__EXERCISE DESCRIPTION__:
From the first line to the last, give the listing again exactly.

__DATA BLOCK__:
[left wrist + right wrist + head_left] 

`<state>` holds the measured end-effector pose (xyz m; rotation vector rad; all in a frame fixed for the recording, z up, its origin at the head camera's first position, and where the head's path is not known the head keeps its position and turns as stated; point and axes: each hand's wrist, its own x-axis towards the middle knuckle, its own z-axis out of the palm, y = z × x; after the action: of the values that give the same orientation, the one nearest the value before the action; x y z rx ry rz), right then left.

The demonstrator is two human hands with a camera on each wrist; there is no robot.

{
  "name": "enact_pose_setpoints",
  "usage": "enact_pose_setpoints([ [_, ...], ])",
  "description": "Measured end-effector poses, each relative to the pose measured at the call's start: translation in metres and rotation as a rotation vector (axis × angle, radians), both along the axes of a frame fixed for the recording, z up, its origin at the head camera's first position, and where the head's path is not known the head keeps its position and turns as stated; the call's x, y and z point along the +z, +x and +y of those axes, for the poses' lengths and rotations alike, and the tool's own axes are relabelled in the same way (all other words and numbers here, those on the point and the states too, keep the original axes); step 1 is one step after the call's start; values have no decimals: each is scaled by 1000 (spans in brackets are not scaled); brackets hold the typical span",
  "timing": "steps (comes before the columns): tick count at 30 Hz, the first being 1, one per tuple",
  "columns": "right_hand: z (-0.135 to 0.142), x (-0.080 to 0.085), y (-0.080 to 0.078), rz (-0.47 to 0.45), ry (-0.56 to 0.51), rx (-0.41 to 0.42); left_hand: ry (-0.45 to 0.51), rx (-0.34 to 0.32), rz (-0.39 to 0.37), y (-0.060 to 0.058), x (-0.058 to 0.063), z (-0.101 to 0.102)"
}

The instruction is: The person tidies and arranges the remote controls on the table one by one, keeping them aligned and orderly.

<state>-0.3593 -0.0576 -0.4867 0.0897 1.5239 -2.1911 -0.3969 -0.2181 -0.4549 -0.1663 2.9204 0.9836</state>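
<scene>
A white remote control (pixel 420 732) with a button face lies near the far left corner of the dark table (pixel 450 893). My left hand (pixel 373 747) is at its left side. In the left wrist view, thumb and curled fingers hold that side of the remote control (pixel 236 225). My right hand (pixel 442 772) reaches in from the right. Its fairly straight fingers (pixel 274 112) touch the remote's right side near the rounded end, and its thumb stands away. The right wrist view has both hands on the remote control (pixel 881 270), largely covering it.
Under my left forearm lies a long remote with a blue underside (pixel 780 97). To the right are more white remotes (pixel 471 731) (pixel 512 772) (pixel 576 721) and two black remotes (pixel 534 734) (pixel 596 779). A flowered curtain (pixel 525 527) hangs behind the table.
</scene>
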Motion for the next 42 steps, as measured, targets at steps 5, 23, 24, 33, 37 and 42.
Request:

__YOUR RESPONSE__:
[left wrist + right wrist + head_left] 

`<state>` holds the measured end-effector pose (xyz m; rotation vector rad; all in a frame fixed for the recording, z up, its origin at the head camera's first position, and where the head's path is not known the head keeps its position and turns as stated; point and axes: each hand's wrist, its own x-axis towards the middle knuckle, its own z-axis out of the palm, y = z × x; after the action: of the values that give the same orientation, the one nearest the value before the action; x y z rx ry rz), right then left.

The demonstrator is two human hands with a camera on each wrist; there is no robot.

{
  "name": "enact_pose_setpoints",
  "usage": "enact_pose_setpoints([ [_, ...], ])",
  "description": "Measured end-effector poses, each relative to the pose measured at the call's start: translation in metres and rotation as a rotation vector (axis × angle, radians), both along the axes of a frame fixed for the recording, z up, its origin at the head camera's first position, and where the head's path is not known the head keeps its position and turns as stated; the call's x, y and z point along the +z, +x and +y of those axes, for the poses' lengths and rotations alike, and the tool's own axes are relabelled in the same way (all other words and numbers here, those on the point and the states too, keep the original axes); step 1 is one step after the call's start; values have no decimals: each is scaled by 1000 (spans in brackets are not scaled); brackets hold the typical span",
  "timing": "steps (comes before the columns): tick count at 30 Hz, the first being 1, one per tuple",
  "columns": "right_hand: z (-0.135 to 0.142), x (-0.080 to 0.085), y (-0.080 to 0.078), rz (-0.47 to 0.45), ry (-0.56 to 0.51), rx (-0.41 to 0.42); left_hand: ry (-0.45 to 0.51), rx (-0.34 to 0.32), rz (-0.39 to 0.37), y (-0.060 to 0.058), x (-0.058 to 0.063), z (-0.101 to 0.102)"
}

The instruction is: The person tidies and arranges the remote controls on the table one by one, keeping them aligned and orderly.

<state>-0.3593 -0.0576 -0.4867 0.0897 1.5239 -2.1911 -0.3969 -0.2181 -0.4549 -0.1663 2.9204 0.9836</state>
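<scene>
A white remote control (pixel 420 732) with a button face lies near the far left corner of the dark table (pixel 450 893). My left hand (pixel 373 747) is at its left side. In the left wrist view, thumb and curled fingers hold that side of the remote control (pixel 236 225). My right hand (pixel 442 772) reaches in from the right. Its fairly straight fingers (pixel 274 112) touch the remote's right side near the rounded end, and its thumb stands away. The right wrist view has both hands on the remote control (pixel 881 270), largely covering it.
Under my left forearm lies a long remote with a blue underside (pixel 780 97). To the right are more white remotes (pixel 471 731) (pixel 512 772) (pixel 576 721) and two black remotes (pixel 534 734) (pixel 596 779). A flowered curtain (pixel 525 527) hangs behind the table.
</scene>
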Motion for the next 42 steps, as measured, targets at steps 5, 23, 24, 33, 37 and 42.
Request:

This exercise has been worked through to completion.